My Life’s Journey With The Diva Poodle HenriettaLarry Kay
This post is sponsored by True Chews® Dog Treats and the BlogPaws® Pet Influencer Network™. I am being compensated to help share information about the True Chews line of all-natural dog treats , but Positively Woof only shares information we feel is relevant to our readers. All statements made reflect my true opinion of the product. True Chews is not responsible for the content of this article.
By Robbi Hess ~ Managing Editor Pet Calendar, Crimeless Cat Executive Story Editor, Chief Cat Herder
Henrietta Madison Hess came into my life when I made the decision to work from home more than a decade ago. Along with that decision came an even bigger one — getting a puppy to share my life’s journey. I knew I wanted a tiny dog who didn’t shed and with whom I could easily travel. Enter Henrietta Madison. She was a puppy mill puppy (although I wasn’t educated enough to know that at the time) She was tiny — barely the size of a large-ish guinea pig. Our cats looked at her as though she were a snack even though they were extremely gentle with her.
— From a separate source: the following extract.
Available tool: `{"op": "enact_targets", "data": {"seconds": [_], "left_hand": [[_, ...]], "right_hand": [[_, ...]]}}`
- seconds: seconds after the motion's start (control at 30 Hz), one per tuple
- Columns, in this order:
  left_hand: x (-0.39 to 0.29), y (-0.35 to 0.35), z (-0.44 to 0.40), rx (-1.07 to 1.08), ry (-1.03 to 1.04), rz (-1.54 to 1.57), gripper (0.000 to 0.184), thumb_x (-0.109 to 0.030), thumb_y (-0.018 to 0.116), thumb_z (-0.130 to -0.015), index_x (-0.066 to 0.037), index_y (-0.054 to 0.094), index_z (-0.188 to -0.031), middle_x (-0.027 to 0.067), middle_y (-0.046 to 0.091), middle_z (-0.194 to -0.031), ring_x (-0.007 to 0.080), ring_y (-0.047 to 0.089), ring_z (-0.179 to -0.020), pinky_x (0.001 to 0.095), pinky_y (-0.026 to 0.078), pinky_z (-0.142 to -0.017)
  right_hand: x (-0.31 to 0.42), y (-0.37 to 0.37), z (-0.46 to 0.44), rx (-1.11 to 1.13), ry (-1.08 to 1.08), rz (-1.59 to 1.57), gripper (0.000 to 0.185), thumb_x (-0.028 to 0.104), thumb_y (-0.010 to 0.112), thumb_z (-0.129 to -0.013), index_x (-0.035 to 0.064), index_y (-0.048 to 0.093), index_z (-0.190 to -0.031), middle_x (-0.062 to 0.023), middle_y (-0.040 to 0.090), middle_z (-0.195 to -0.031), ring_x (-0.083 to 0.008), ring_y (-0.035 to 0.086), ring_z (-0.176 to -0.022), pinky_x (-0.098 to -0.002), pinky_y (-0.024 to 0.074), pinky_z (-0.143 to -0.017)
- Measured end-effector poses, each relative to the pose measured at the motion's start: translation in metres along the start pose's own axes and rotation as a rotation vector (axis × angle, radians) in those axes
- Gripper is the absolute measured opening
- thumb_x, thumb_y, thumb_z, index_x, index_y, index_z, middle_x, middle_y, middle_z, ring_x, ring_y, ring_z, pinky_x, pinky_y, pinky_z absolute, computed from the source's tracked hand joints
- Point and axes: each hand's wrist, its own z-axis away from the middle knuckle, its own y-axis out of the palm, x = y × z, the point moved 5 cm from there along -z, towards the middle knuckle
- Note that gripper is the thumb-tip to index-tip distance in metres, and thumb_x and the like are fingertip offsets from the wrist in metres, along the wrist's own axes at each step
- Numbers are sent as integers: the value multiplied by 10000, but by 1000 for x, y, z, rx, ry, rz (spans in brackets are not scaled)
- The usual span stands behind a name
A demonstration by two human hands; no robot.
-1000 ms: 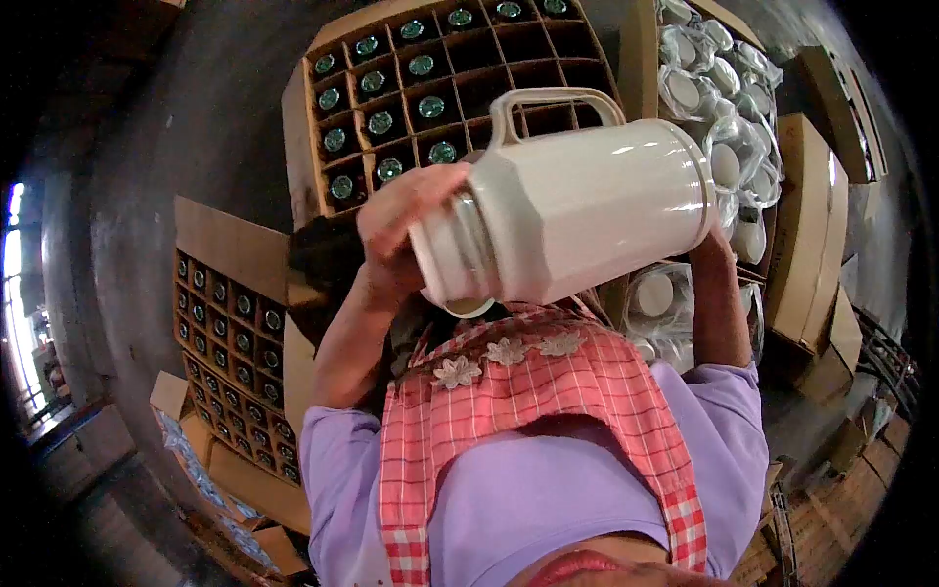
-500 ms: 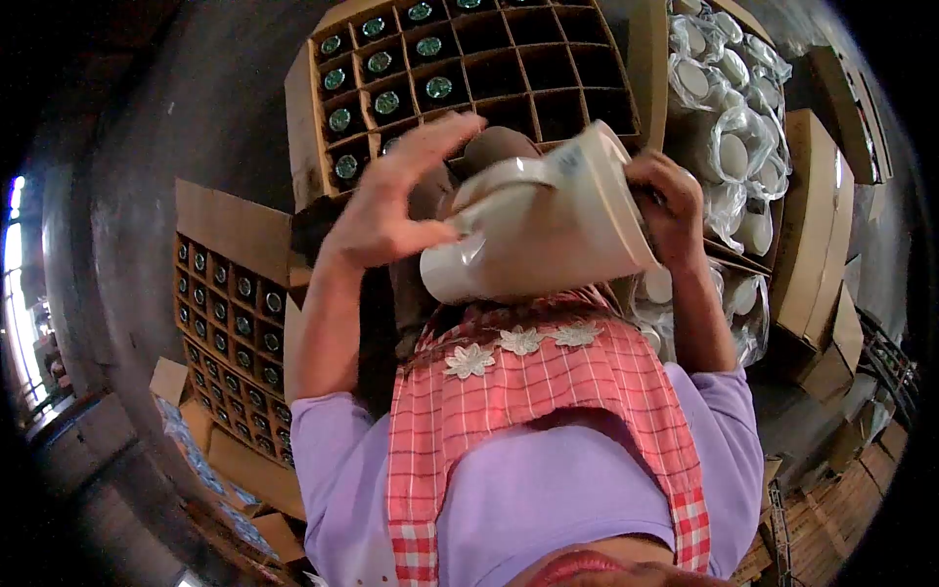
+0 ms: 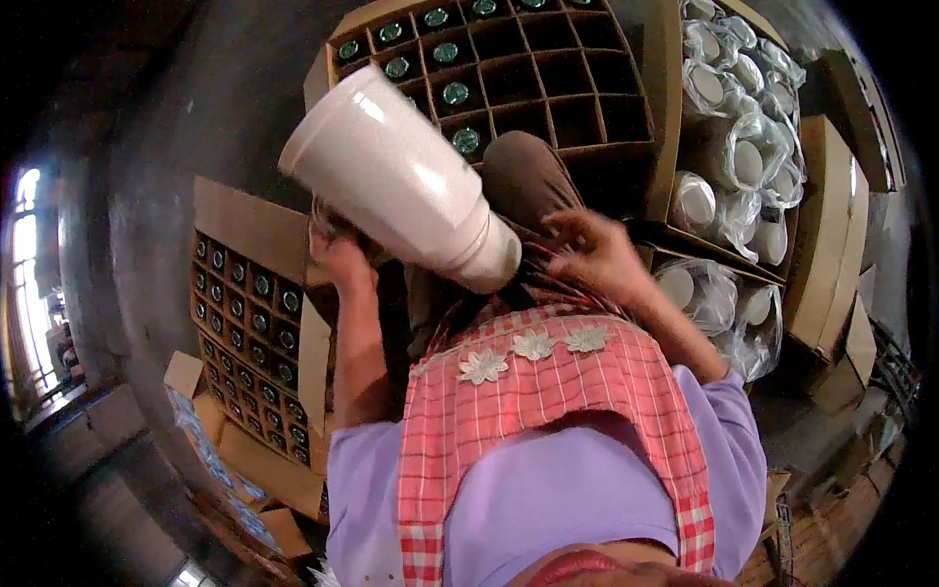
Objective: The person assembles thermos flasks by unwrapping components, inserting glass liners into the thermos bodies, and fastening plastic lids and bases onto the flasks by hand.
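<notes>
White jug [image 3: 396, 171], swung leftward near the far divided box [image 3: 316, 82], is now gripped by your curled left hand [image 3: 344, 262] alone, your right hand [image 3: 608, 258] half open, released and free.

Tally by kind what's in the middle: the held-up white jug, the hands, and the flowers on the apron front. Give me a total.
White jug: 1
Hands, left hand and right hand: 2
Apron flowers: 3
Total: 6

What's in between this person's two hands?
In the head view, the narrow end of the white jug lies between the left hand and right hand, with some clothing showing beside it.
</notes>
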Motion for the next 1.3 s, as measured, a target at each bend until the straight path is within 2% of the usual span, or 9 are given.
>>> {"op": "enact_targets", "data": {"seconds": [0.07,0.63,0.73,0.77,0.87,0.93,1.0,1.2,1.3], "left_hand": [[7,-6,13,-18,34,110,433,80,477,-760,-47,475,-1174,90,549,-1025,189,560,-794,300,480,-542],[46,-8,23,68,-333,432,268,124,451,-700,-65,522,-876,40,474,-624,122,426,-454,254,359,-394],[50,-7,19,52,-283,324,334,94,472,-715,-67,524,-1002,60,532,-745,152,492,-542,286,397,-411],[51,-8,18,19,-253,362,354,76,478,-727,-72,513,-1047,66,540,-811,165,511,-599,298,420,-441],[44,4,24,30,-217,292,418,-38,511,-796,-79,460,-1209,72,532,-1080,225,550,-883,353,504,-624],[37,12,23,368,55,383,372,-142,492,-847,-61,452,-1208,69,525,-1103,249,554,-906,376,507,-690],[25,17,17,485,114,382,361,-154,486,-852,-57,458,-1199,69,526,-1101,247,553,-909,377,508,-697],[-10,20,-17,486,-88,113,338,-191,465,-867,-46,476,-1173,72,532,-1096,240,553,-918,381,509,-716],[10,36,-2,467,-95,-173,287,-181,462,-871,-34,520,-1111,77,567,-1028,190,562,-862,338,502,-701]], "right_hand": [[1,37,8,97,-37,-176,805,52,762,-629,65,370,-1332,-129,487,-1247,-226,495,-1127,-363,442,-894],[61,17,-15,-441,-735,694,729,400,727,-625,101,473,-1239,-156,433,-1298,-356,407,-1199,-443,352,-956],[29,11,-26,-354,-487,1,668,372,684,-738,94,420,-1285,-163,469,-1257,-329,470,-1155,-412,401,-950],[11,10,-40,-362,-278,-37,610,508,526,-826,79,441,-1251,-164,554,-1123,-306,568,-1009,-375,525,-744],[-10,49,-37,347,274,-1332,638,601,343,-856,79,493,-1191,-151,612,-989,-278,627,-717,-382,506,-558],[-53,86,-17,625,582,-1492,653,613,253,-863,77,533,-1112,-126,631,-863,-209,576,-509,-315,413,-360],[-21,74,-4,471,820,-1373,577,564,334,-862,53,564,-999,-117,622,-745,-190,551,-478,-274,394,-351],[-82,-59,-20,-365,149,-231,106,87,547,-812,19,607,-867,-108,630,-752,-248,608,-634,-387,484,-553],[-149,-86,-34,-215,249,840,153,113,579,-773,59,634,-905,-114,635,-936,-276,591,-895,-395,466,-766]]}}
Henrietta, because she was so tiny, got carried around. A LOT! She fit in the palm of my hand and because she was taken away from her mom too young (my vet said there was no way she was eight weeks old but there was no way I was going to let her go back) so I hand fed her, wore her in a sling to keep her close and that really forged our bond.
Of all of the dogs I have shared my life with, I have never had one who was so in tune with my moods. Our daughter says, “Henrietta is the most empathetic dog I have ever known.” It’s true. She picks up on my moods. If I am stressed or anxious, she will pace and whine and lean against my legs. If I am sad, she snuggles into my chest and neck and moves her head under my hand until I stroke her. When I am happy and upbeat, she is more exuberant than any pet I have ever interacted with.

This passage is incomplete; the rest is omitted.